ACTIVITY: Note how many lines in the entries below contain the string "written", and answer with that number and no other text.

Data records:
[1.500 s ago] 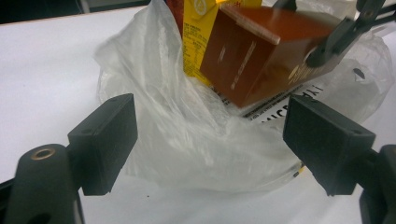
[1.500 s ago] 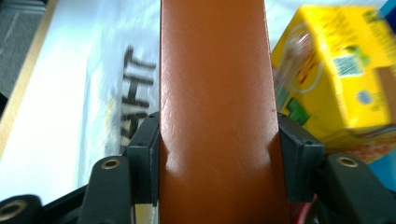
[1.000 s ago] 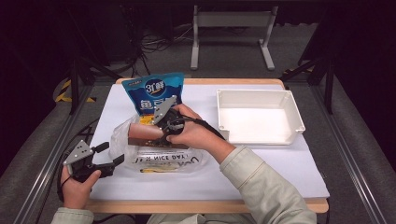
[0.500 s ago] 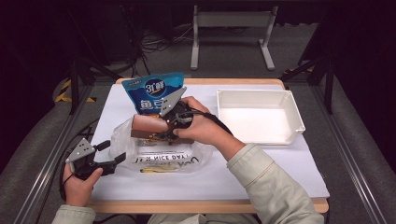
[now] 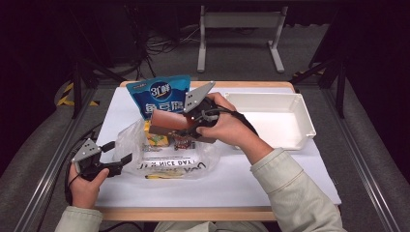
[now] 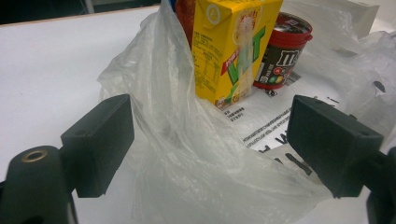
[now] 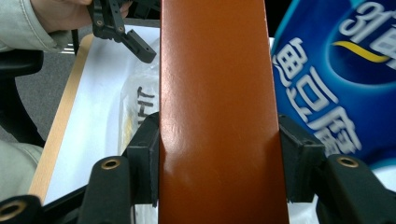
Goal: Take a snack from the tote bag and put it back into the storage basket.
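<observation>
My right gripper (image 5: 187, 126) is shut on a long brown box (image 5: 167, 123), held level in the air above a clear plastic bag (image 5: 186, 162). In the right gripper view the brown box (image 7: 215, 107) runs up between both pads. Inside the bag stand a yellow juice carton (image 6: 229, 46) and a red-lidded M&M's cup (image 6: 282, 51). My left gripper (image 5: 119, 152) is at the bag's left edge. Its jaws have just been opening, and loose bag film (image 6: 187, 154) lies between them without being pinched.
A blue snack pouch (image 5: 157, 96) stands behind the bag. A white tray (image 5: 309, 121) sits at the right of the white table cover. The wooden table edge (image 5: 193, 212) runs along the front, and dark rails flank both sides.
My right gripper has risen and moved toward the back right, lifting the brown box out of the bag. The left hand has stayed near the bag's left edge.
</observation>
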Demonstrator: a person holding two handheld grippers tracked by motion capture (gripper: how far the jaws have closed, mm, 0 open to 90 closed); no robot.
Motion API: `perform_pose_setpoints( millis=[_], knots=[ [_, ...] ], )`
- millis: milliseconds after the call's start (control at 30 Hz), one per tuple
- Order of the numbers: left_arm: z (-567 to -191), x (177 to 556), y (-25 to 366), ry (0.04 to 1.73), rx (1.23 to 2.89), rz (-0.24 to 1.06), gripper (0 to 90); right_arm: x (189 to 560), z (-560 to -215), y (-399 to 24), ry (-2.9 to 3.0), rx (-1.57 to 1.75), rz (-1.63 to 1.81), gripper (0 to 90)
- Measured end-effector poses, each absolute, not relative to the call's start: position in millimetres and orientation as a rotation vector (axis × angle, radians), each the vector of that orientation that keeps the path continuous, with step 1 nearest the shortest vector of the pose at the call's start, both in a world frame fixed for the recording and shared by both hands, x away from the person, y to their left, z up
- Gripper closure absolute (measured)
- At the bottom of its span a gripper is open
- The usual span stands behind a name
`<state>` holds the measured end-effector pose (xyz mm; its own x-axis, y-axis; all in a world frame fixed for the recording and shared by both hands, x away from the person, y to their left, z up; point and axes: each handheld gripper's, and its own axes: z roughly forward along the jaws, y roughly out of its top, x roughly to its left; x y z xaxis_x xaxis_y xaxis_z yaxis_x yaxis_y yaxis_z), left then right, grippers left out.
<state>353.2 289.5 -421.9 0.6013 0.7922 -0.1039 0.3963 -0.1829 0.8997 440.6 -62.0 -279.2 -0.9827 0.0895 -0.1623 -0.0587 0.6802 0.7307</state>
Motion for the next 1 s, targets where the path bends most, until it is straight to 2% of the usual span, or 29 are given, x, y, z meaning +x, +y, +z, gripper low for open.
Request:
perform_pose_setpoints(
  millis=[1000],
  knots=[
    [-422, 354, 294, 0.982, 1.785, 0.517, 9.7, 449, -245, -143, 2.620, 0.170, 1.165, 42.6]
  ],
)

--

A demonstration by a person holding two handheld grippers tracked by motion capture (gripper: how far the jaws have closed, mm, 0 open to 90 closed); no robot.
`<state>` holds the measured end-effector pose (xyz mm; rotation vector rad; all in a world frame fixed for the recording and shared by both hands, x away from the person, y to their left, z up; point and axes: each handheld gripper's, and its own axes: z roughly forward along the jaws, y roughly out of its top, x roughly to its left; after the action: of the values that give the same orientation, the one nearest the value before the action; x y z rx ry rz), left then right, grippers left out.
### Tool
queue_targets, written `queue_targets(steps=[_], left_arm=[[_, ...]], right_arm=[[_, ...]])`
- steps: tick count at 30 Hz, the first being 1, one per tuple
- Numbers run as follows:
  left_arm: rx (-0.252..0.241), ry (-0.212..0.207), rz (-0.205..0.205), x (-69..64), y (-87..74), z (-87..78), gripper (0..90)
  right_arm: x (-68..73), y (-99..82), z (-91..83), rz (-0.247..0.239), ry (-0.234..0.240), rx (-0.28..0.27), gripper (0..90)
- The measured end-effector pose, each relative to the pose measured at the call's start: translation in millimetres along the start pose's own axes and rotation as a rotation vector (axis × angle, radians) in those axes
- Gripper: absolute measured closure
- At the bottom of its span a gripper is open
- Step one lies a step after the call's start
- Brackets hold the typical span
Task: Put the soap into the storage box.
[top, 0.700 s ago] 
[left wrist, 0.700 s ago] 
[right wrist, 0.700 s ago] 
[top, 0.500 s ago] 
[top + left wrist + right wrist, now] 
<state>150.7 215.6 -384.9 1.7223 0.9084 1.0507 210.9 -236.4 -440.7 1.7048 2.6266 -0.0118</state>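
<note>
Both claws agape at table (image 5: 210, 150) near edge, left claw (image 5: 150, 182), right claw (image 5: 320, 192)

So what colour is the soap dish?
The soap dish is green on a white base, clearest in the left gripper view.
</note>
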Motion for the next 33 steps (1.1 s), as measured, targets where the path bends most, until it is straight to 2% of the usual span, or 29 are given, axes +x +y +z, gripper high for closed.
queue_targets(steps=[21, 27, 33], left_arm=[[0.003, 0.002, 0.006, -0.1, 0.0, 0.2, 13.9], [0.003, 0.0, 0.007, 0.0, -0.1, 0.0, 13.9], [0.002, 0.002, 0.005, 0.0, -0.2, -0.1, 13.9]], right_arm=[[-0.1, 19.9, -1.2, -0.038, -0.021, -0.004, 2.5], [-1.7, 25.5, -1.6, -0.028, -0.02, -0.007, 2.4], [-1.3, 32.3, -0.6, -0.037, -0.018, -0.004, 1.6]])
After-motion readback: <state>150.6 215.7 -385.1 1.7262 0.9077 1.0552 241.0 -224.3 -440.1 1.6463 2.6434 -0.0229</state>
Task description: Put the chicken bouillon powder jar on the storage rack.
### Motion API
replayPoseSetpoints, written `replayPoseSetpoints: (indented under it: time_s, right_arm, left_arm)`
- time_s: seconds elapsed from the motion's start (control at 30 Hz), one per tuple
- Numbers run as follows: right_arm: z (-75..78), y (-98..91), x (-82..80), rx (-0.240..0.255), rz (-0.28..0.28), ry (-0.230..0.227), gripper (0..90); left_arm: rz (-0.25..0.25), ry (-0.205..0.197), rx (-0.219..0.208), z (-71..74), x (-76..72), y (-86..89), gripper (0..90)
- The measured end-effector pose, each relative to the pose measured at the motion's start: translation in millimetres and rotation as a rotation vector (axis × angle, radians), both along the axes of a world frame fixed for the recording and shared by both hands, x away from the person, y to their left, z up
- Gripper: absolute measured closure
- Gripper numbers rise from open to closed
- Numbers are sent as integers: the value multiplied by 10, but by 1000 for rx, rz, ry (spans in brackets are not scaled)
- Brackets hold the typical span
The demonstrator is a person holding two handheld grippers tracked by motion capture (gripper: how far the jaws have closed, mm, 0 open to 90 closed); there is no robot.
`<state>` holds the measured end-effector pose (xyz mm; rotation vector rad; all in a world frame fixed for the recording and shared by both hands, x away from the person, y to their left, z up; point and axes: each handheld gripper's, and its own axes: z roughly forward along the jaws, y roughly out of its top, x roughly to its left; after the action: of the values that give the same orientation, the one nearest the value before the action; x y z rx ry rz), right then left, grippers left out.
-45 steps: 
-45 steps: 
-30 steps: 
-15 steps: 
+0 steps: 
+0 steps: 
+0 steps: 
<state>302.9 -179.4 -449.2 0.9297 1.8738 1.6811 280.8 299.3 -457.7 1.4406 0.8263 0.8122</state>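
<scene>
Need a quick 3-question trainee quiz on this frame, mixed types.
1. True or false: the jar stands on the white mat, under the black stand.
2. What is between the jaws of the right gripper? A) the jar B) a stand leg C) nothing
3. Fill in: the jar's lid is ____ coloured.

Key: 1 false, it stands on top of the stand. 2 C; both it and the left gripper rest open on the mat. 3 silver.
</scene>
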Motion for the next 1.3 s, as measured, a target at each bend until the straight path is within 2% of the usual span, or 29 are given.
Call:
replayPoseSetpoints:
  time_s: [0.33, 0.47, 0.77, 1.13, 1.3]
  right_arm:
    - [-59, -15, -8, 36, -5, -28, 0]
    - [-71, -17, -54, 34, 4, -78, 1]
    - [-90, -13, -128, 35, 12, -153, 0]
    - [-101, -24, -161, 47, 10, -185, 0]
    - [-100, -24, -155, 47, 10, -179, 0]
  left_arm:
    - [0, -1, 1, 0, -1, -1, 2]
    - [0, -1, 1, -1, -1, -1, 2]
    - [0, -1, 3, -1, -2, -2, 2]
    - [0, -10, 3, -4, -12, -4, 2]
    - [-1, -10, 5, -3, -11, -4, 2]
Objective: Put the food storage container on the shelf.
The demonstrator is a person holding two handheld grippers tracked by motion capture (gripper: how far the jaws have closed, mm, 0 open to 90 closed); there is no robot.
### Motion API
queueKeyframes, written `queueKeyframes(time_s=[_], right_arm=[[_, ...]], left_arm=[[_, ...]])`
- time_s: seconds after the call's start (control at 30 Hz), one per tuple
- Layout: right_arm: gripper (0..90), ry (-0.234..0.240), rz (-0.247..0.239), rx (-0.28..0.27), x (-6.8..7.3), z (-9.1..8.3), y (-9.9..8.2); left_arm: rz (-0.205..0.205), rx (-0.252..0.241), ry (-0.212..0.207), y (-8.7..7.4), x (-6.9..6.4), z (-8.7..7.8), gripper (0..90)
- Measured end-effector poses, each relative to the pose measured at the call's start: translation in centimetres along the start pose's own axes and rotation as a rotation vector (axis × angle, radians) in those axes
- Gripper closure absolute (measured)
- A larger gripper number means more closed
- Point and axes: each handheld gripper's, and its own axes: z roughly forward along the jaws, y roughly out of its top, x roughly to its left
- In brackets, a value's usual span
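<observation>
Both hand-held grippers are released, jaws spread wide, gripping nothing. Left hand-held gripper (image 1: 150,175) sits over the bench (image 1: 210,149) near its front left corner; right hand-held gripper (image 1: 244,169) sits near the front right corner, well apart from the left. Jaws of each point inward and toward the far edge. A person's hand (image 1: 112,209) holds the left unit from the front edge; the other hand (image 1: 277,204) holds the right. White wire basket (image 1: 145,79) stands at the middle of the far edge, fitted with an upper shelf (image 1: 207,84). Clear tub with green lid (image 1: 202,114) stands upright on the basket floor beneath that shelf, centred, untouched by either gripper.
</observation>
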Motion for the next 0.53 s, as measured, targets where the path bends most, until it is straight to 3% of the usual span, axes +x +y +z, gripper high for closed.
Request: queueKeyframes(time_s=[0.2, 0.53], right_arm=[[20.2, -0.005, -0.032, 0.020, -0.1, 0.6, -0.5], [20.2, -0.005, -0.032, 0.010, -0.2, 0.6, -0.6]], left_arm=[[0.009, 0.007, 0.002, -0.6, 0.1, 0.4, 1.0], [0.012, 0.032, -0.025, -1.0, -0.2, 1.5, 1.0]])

ANSWER FOR THIS EXERCISE: 3